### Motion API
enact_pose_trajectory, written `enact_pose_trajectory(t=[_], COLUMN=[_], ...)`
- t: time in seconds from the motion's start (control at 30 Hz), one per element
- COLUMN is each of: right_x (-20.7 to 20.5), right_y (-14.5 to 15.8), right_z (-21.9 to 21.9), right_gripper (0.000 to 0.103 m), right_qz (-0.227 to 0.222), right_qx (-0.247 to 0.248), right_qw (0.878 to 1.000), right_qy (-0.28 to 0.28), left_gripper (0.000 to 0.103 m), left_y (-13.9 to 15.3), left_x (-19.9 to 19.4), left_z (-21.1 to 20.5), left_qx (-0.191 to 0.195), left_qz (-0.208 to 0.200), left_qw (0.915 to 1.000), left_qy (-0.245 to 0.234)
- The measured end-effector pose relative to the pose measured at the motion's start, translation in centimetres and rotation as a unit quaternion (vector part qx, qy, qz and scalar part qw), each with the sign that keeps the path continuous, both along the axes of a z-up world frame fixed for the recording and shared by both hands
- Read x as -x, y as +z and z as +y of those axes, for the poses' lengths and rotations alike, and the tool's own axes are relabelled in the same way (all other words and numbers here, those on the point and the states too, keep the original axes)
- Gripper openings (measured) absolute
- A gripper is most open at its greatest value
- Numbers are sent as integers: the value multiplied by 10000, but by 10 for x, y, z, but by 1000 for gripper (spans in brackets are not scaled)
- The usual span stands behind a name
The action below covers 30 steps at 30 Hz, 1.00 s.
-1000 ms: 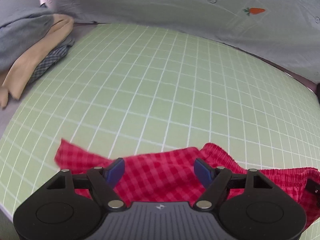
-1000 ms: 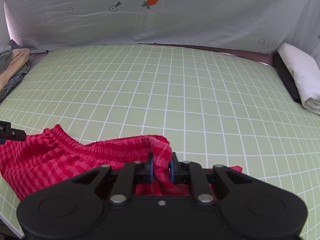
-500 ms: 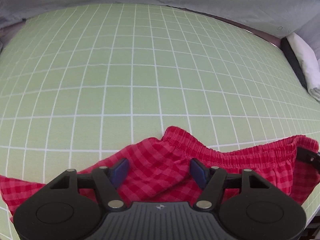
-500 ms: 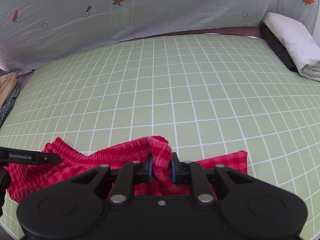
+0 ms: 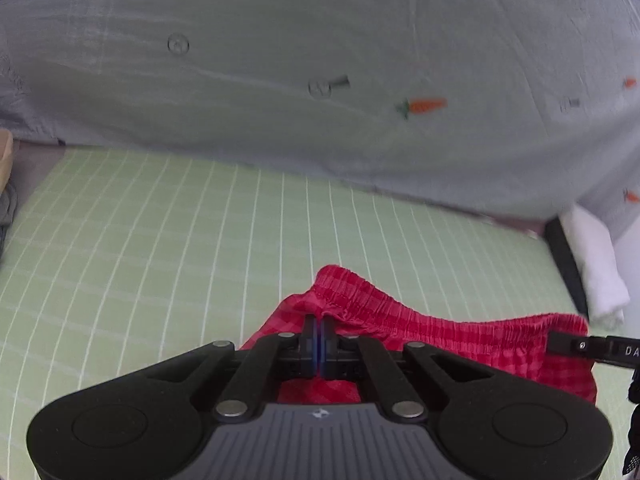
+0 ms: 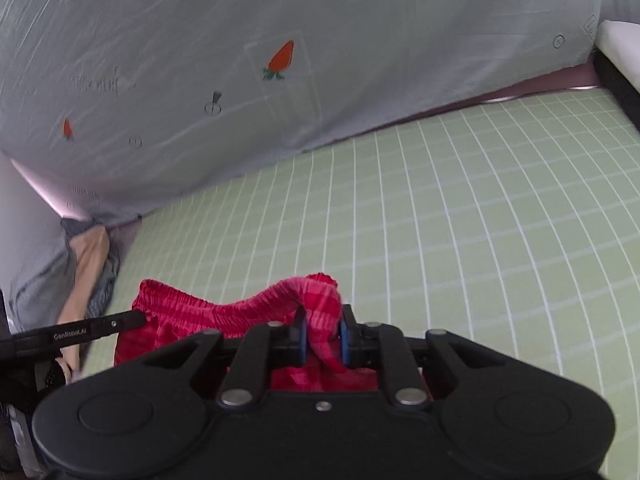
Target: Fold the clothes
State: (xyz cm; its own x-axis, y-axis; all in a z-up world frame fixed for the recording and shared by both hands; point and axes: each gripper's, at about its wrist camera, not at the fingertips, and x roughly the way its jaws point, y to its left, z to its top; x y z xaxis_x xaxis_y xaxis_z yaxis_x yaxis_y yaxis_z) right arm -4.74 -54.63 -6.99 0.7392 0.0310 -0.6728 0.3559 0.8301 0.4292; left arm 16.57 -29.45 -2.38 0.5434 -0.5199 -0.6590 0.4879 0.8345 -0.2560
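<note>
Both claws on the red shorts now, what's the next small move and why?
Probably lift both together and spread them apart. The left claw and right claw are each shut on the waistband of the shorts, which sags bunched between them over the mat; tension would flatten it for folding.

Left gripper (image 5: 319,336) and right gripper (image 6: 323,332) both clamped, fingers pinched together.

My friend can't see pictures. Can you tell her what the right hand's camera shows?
The right gripper pinches the waistband of red checked shorts between its fingers, above a green grid mat. A grey sheet with carrots hangs behind.
</note>
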Motion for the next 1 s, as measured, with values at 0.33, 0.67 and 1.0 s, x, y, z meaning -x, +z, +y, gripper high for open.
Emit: enact_pose_trajectory(t=[0.33, 0.67, 1.0], right_x=[-82, 63, 89], right_y=[8, -94, -110], right_z=[-54, -46, -33], right_gripper=[72, 75, 71], right_qz=[-185, 1552, 1772], right_qx=[1669, 1206, 862], right_qw=[9812, 9690, 9673], right_qy=[-947, -1495, -1597], left_gripper=[77, 78, 81], left_y=[-20, -95, -102], left_x=[-46, 12, -19], left_z=[-10, 63, 80], left_qx=[-771, -1560, -1463], left_qz=[-307, 937, 1064], left_qw=[9917, 9689, 9599], left_qy=[977, 1676, 2139])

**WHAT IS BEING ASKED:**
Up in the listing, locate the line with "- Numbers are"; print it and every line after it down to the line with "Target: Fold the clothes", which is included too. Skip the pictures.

**TASK OUTPUT:**
- Numbers are sent as integers: the value multiplied by 10000, but by 10 for x, y, z, but by 1000 for gripper (spans in brackets are not scaled)
- The usual span stands behind a name
The action below covers 30 steps at 30 Hz, 1.00 s.
-1000 ms: 
-1000 ms: 
-500 ms: 
-500 ms: 
+0 ms: 
+0 ms: 
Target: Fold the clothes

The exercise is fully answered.